Today, things are improving – with the internet providing music fans the world over access to the weirdest and most wonderful indigenous work around, the likes of Korean boyband TVXQ and former girlband singer turned solo artist Ayumi Lee are exposed to a global audience, should said audience want to search them out. Some musicians turn to acting to aid their exposure – Lee Jung-hyun, for example, balances a successful pop career in Korea, evolving from techno-influenced output to more Spanish-flavoured material, with a series of motion pictures. But still these acts, and myriad others, remain on the fringes of worldwide acceptance.

That why seems to boil down to one thing: the language barrier. But that may soon be a thing of the past, as Chinese continues to be spoken by more and more foreigners. Already a heavy influence on Japanese and Vietnamese in terms of style, the language is becoming essential for business transactions, as China grows as an international marketplace. In the music world, though, China is still seen as a pirate’s paradise – illegal copies of albums flood the market, and the result is that many releases are tested in Hong Kong and Taiwan before China.

Few Chinese acts have, as yet, explored foreign audiences beyond the realm of the internet. Rock outfit Joyside, from Beijing, even experienced difficulty taking their music on the road domestically: their attempts to win over audiences unmoved by rock ‘n’ roll are captured in the film Wasted Orient. Its American director, Kevin Fritz, said of the film: “The film Wasted Orient is what it is, pure and simple. It's honest. It is the true way of Chinese rock n' roll. It's not glamorous. It's filthy. It's filled with despair. It's very unwanted in that society and is shown in its citizens' apathetic response to it.”

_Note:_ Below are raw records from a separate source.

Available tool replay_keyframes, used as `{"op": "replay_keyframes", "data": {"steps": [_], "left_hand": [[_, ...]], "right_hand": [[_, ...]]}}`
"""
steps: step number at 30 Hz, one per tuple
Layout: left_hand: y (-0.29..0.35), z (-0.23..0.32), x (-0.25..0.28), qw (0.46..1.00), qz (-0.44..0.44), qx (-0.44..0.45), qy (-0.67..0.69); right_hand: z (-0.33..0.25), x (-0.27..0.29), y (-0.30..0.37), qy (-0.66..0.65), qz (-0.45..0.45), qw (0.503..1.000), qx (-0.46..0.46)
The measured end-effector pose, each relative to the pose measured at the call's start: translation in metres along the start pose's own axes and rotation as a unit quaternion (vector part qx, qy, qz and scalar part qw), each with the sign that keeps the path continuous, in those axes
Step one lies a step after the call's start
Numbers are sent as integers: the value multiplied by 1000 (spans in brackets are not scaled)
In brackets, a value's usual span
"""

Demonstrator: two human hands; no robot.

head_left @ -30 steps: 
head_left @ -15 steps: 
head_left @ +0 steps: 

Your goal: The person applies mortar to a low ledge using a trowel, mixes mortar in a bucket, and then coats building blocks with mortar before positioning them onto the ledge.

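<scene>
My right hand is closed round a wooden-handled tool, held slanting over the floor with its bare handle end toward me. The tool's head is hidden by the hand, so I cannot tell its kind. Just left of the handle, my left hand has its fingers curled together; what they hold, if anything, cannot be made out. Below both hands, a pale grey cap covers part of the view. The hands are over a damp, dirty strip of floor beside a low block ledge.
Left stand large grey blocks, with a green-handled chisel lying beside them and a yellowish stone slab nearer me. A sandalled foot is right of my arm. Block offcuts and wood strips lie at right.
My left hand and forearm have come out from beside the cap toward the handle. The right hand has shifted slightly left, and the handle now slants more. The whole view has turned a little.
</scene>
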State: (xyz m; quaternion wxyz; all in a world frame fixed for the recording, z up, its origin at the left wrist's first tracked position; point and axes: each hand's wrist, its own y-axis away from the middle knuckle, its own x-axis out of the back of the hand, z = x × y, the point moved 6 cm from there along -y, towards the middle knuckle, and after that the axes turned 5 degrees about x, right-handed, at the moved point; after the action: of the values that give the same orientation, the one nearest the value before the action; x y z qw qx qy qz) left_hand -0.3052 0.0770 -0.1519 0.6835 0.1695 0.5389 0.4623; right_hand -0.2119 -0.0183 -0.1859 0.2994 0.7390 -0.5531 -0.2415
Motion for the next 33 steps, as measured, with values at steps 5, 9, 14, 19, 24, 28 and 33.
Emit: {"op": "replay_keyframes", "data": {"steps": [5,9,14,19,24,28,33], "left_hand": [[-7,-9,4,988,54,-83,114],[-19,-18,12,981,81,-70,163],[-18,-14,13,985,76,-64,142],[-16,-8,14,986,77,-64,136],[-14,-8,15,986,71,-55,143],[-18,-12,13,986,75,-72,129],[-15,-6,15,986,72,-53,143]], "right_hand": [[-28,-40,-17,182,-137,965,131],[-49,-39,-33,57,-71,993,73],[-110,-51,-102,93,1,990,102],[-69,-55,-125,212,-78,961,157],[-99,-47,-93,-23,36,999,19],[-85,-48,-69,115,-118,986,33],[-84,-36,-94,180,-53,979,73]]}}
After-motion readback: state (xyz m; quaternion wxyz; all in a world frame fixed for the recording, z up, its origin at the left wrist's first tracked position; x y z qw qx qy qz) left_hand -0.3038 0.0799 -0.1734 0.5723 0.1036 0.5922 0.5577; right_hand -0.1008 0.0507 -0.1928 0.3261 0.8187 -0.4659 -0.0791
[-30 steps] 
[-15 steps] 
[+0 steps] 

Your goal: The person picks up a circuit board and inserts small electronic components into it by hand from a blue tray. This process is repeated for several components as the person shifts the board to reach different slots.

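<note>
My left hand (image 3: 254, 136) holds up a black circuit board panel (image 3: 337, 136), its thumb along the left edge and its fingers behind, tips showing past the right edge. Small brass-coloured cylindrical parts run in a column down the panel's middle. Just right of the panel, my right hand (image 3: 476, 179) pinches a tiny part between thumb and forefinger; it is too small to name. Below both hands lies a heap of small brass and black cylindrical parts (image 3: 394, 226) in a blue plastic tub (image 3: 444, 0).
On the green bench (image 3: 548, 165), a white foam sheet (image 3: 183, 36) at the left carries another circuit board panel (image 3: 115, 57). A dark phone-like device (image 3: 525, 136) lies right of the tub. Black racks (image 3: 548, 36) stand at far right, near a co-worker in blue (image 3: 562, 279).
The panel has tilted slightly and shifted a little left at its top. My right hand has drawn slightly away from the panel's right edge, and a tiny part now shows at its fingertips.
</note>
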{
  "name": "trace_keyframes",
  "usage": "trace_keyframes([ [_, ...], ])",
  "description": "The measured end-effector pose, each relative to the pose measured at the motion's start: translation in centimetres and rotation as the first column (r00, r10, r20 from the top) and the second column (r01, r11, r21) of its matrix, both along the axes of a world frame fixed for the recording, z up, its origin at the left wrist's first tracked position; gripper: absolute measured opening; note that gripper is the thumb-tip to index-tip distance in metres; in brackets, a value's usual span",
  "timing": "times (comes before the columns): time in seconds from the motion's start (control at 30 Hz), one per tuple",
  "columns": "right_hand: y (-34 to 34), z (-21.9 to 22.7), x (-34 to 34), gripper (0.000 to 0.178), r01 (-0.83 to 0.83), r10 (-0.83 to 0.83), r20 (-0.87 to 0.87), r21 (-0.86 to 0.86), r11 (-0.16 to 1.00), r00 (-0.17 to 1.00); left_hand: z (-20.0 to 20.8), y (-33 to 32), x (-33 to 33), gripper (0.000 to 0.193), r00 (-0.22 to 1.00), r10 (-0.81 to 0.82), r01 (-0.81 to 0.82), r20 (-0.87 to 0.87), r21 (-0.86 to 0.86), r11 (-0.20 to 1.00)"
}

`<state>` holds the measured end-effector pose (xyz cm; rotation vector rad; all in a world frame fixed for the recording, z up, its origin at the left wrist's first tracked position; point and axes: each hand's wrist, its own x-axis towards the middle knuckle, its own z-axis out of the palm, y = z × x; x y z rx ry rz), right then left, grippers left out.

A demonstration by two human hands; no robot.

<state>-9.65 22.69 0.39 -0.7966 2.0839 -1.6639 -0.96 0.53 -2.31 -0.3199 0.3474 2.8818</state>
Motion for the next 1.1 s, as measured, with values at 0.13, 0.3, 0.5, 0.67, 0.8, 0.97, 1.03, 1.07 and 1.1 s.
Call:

Heavy metal is popular in China, yet many of the country’s big names are unknowns beyond their native land. Tang Dynasty, for example, have been at the forefront of the Chinese metal scene since 1992, yet to most DiS readers their name will be unfamiliar. Overload are a thrash band who were featured in Wire in 1995; again, their name will be new to most outside of China. Of them, Wire writer Steven Schwankert penned:

“The band plays like they're on fire - literally. Halfway through their first song, an amplifier at stage-right ignites and burns until technicians beat it out. Guitars and vocals cut out at various points as wires come loose, but the show goes on. At the end of the set, a 50-year-old man standing in front of the stage joined Overload's fans in a chorus of ‘one more!’”

Sounds brilliant. But it’s brilliantly obscure, still, and the above few are but a skimming of the surface, a cursory take on the multi-faceted musical market of the Far East. Which brings us to our DiScussion question, again: why?

Do Korean acts – and those popular in China (where punk-rock is fighting back following the closure of many bars several years ago), Singapore (which has a burgeoning urban scene), Thailand (which has an expanding indie-rock scene), et cetera – care about crossing over into western markets? Do consumers here want to hear music from so very far away, both culturally and geographically speaking? Is piracy in the Far East so bad that labels simply aren’t bothered about traditional formats anymore, preferring to put their artists onto televised talent shows? (Look at Morning Musume’s success through the TV show Asayan.)

What bands/acts in the Far East could benefit from exposure in the UK and the US? Are there great bands that Britain is missing out on, simply because of a few boundaries? Why have so few acts – even from Japan – made it into the west, and what do we actually know about the market of China and its surrounding countries?